File System Lab, Part 2: Directories and File Names

Introduction

So far, we have only manipulated files (and directories) at the level of their content (i.e., inodes), but not yet at the level of logical hierarchical organization, i.e., at the level of file names (absolute filenames, a.k.a. “paths”). In fact, the very concept of a directory hasn’t really been used yet. In short, we’re missing the final layer of organization: the directory layer (review the main description file if necessary). That is precisely the goal of this week’s work.

Fortunately, this is fairly straightforward because in UNIX v6, a directory is (almost) just another file. This is still true for most file systems today: directories are simply a special type of file.

Specifically, this week’s assignment involves using the struct directory_reader (defined in direntv6.h) and implementing the following four functions:

direntv6_opendir();
direntv6_readdir();
direntv6_print_tree();
and direntv6_dirlookup().

This week’s final test should display a list of all files and directories on a given disk (examples at the end of this handout).

Description of the work to be done

Provided files

All of this week’s work is to be done in the direntv6.c file.
The direntv6.h file is provided as usual in your provided/ directory (to be copied to done/). Please check for the minor updates provided this week.

Data structure

A directory is a special file, an inode of type IFDIR, which contains an (unordered) list of struct direntv6 elements (see unixv6fs.h) indicating its contents (other files). Each of these elements (representing a file or another directory) is 16 bytes in size:

2 bytes for d_inumber, which contains the corresponding inode number;
and DIRENT_MAXLEN=14 for d_name, which contains the (relative) name of the file; note that, contrary to common practice in C, this name is not terminated by a null character if it contains exactly 14 characters; pay attention to this point in the following!

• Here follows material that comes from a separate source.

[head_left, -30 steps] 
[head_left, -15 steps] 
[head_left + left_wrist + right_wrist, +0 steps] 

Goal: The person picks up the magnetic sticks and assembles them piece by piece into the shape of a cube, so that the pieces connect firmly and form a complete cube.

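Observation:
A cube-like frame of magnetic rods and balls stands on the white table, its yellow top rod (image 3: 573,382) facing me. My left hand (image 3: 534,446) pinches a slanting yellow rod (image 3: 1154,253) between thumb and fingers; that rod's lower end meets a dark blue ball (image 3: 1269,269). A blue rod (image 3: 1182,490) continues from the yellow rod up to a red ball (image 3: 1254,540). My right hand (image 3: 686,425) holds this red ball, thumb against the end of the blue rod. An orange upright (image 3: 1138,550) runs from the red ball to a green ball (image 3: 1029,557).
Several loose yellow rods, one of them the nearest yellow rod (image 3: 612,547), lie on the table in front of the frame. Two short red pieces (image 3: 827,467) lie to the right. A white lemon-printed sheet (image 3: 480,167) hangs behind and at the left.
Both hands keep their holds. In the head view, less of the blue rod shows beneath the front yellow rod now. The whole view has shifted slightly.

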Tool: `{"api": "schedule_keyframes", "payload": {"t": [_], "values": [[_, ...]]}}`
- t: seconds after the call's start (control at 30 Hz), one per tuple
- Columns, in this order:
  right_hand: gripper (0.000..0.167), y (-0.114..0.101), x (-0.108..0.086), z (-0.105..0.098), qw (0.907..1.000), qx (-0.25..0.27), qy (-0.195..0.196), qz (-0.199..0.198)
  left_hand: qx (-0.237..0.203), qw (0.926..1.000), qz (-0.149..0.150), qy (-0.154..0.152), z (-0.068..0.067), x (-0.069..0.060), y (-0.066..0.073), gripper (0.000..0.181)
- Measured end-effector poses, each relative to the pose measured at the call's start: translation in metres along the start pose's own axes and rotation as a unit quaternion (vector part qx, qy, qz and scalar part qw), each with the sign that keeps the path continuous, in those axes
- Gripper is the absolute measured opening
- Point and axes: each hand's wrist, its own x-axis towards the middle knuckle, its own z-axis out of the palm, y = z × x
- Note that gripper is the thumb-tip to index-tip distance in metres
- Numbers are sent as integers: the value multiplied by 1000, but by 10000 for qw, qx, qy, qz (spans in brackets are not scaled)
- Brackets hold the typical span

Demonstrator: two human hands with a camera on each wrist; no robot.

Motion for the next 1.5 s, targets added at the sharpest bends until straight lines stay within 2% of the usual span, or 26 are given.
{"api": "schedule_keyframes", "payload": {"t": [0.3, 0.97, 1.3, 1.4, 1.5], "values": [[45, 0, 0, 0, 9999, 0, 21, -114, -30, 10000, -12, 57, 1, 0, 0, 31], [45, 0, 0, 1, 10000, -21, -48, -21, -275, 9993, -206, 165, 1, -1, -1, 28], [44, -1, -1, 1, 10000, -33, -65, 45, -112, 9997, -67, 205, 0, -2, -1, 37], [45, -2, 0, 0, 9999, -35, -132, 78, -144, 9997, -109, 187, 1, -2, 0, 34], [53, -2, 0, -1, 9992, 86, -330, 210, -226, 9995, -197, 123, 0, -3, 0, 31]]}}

A UNIX v6 filesystem always starts with a root directory (“root”), named /. By convention, its inode number is 1 (0 is never used actually), defined by ROOT_NUMBER in unixv6fs.h

The file system tree is then a recursive tree structure in which:

the nodes are inodes (the root node of the tree is the inode with number ROOT_NUMBER);
the edges (parent-child) — in the code (parent-child) — are the struct direntv6 elements listed in the corresponding directory file; the internal nodes of the tree are therefore necessarily directories (inodes of type IFDIR), with files in the usual sense of the term being the leaves of this tree.

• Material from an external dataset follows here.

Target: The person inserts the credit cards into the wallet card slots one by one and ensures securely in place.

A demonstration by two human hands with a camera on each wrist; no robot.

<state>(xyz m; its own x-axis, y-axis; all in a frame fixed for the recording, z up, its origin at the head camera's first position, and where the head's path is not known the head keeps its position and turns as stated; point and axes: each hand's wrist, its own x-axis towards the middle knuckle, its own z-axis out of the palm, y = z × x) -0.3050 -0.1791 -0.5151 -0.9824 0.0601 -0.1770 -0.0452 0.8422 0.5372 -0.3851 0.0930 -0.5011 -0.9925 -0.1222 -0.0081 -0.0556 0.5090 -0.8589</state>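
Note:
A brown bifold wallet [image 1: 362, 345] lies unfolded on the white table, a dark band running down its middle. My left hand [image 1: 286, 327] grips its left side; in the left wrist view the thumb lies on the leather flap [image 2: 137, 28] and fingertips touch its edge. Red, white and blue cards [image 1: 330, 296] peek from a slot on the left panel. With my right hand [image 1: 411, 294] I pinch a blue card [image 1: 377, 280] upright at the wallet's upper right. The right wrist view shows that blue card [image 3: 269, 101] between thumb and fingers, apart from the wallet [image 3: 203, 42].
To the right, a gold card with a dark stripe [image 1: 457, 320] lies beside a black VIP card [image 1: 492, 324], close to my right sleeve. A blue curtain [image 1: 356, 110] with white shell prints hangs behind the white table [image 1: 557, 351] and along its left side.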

Auxiliary data structure for traversing directories

The most common use of directories is to traverse their contents, either to list them in full or to search for an item. It is therefore very useful to keep track of the position of the last item traversed (the last child seen/visited) so that we can eventually continue from there later. This is a “cursor” indicating the current position in the list of children.

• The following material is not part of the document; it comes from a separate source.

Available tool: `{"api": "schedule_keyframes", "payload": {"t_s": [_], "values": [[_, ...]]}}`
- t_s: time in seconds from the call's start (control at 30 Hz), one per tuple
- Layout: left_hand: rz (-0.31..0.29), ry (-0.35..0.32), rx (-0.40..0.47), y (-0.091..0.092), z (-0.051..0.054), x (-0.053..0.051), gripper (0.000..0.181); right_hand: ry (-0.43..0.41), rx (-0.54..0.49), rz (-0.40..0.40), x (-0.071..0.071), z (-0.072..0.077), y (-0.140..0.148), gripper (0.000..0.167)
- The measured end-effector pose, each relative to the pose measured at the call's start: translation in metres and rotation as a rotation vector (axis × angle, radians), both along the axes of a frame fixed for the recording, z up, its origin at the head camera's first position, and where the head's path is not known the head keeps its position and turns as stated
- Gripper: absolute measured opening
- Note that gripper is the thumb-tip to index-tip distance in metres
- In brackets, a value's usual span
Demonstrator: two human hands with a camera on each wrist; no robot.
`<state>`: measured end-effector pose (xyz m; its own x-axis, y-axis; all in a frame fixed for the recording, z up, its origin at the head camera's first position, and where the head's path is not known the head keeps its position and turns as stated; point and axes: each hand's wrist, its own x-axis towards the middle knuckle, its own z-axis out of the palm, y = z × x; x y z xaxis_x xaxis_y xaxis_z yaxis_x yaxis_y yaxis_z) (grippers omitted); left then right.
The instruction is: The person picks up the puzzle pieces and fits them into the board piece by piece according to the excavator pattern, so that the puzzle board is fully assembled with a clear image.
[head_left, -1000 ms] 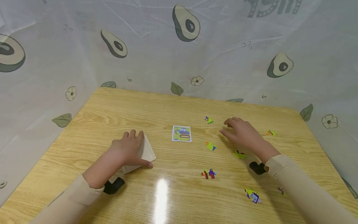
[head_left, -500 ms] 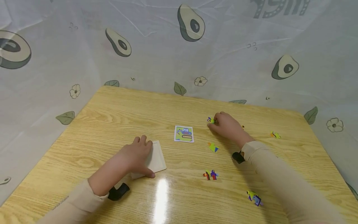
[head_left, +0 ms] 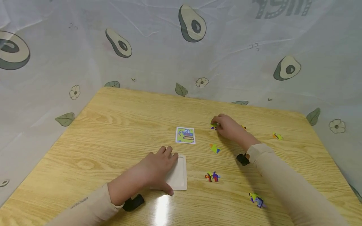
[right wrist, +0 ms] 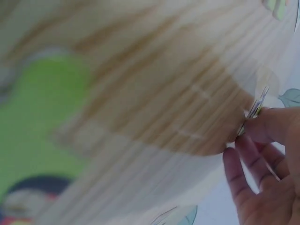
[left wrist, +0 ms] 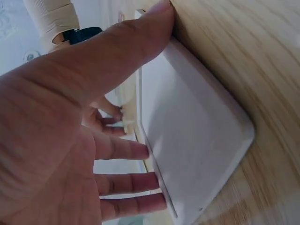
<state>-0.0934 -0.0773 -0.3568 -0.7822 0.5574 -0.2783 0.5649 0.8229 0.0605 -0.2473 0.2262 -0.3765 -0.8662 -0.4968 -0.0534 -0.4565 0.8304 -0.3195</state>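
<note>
My left hand (head_left: pixel 154 169) spans a shallow white tray (head_left: pixel 182 175) with a raised rim, lying flat on the table. The left wrist view shows its thumb at one edge of the tray (left wrist: pixel 197 122) and its straight fingers along the opposite edge. At the back, right of the middle, my right hand (head_left: pixel 229 128) pinches a small green and purple puzzle piece (head_left: pixel 214 127) between thumb and fingertips. That puzzle piece (right wrist: pixel 254 111) appears edge-on in the right wrist view, tilted off the tabletop. My fingers hide part of it.
A square picture card (head_left: pixel 185 135) of a blue excavator lies between the hands. Loose puzzle pieces lie about: a green one (head_left: pixel 215 148), a red and purple cluster (head_left: pixel 212 176), a green and purple cluster (head_left: pixel 257 200), one at far right (head_left: pixel 278 136). A printed curtain (head_left: pixel 152 62) hangs behind the table.
My left hand has slid the tray rightward and turned it squarer to me. My right hand has moved left to the back puzzle piece, taken it between its fingertips and turned it.
</note>
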Motion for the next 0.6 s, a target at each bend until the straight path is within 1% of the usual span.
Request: {"api": "schedule_keyframes", "payload": {"t_s": [0.13, 0.23, 0.33, 0.47, 0.6], "values": [[-0.063, 0.024, 0.017, 0.008, -0.004, -0.001, 0.115, 0.032, -0.008, 0.063, 0.009, 0.000, 0.007, 0.035], [-0.095, 0.037, 0.007, 0.013, -0.006, 0.000, 0.116, 0.028, -0.030, 0.069, 0.016, 0.001, 0.012, 0.033], [-0.117, 0.050, -0.011, 0.017, -0.007, 0.002, 0.118, 0.014, -0.028, 0.046, 0.023, 0.002, 0.016, 0.030], [-0.131, 0.071, -0.019, 0.021, -0.009, 0.005, 0.120, -0.010, -0.018, -0.007, 0.028, 0.002, 0.019, 0.035], [-0.139, 0.085, -0.016, 0.023, -0.010, 0.007, 0.123, -0.026, -0.027, -0.033, 0.031, 0.001, 0.021, 0.036]]}}
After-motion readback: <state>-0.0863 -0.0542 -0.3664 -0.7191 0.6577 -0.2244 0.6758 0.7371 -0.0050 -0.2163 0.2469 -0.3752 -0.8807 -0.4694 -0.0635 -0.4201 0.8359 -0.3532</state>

To implement this, we will use a struct directory_reader structure defined in direntv6.h, which contains:

fv6: the struct filev6 to which the directory belongs (stored in the structure);
dirs: an array of DIRENTRIES_PER_SECTOR struct direntv6 instances, serving as the list of children;
cur: an integer indicating the position of the last child read (the “cursor” mentioned above);
last: an integer indicating the position of the first invalid child. For example, if 13 children have been read, last will be 14 (see below).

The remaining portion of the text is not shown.